Bolivia mejoró sus relaciones con las organizaciones no gubernamentales (ONG) europeas tras la cooperación que recibió para paliar la situación de emergencia en la Amazonía por las inundaciones que provocaron las intensas lluvias de este año.
“Hay una presencia fuerte. Creo que hemos superado en larga medida (los problemas). Se ha visto, por ejemplo, en las emergencias recientes por la inundaciones en Beni y en el norte de La Paz, porque la respuesta se hizo a través de las ONG”, indicó el embajador de la Unión Europea (UE) en Bolivia, Timothy Torlot.
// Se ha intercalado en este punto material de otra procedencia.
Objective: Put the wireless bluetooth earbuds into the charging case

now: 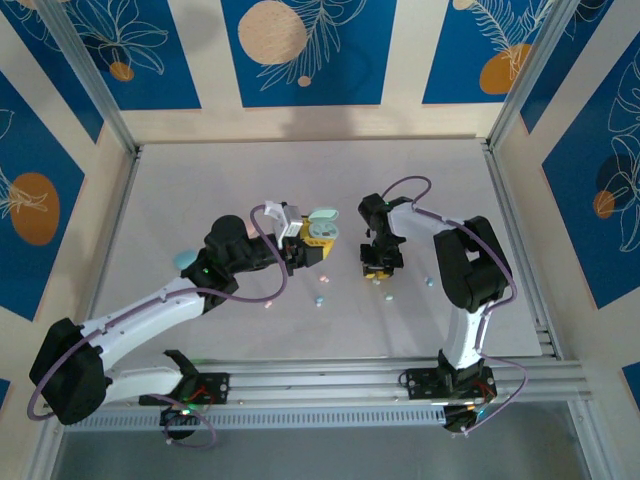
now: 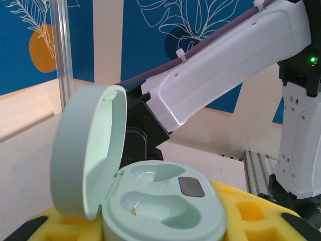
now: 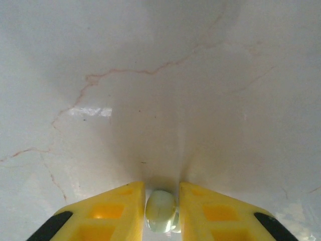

Contribución. La autoridad destacó la importancia de la presencia de estas organizaciones en el ámbito democrático porque influyen en áreas como la lucha contra la pobreza e inclusión de sectores menos privilegiados en espacios políticos y económicos; además de la participación en procesos electorales, derechos humanos y medio ambiente.
El Gobierno boliviano anunció en diciembre de 2013 la expulsión de la ONG danesa IBIS acusándola de injerencia política, de financiar la división de sectores indígenas y de haber plasmado en documentos, críticas “intolerables” a su relación con los pueblos indígenas.
Para Torlot, este inconveniente está plenamente superado. “Creo que IBIS tiene la posibilidad de seguir trabajando en el país”, manifestó.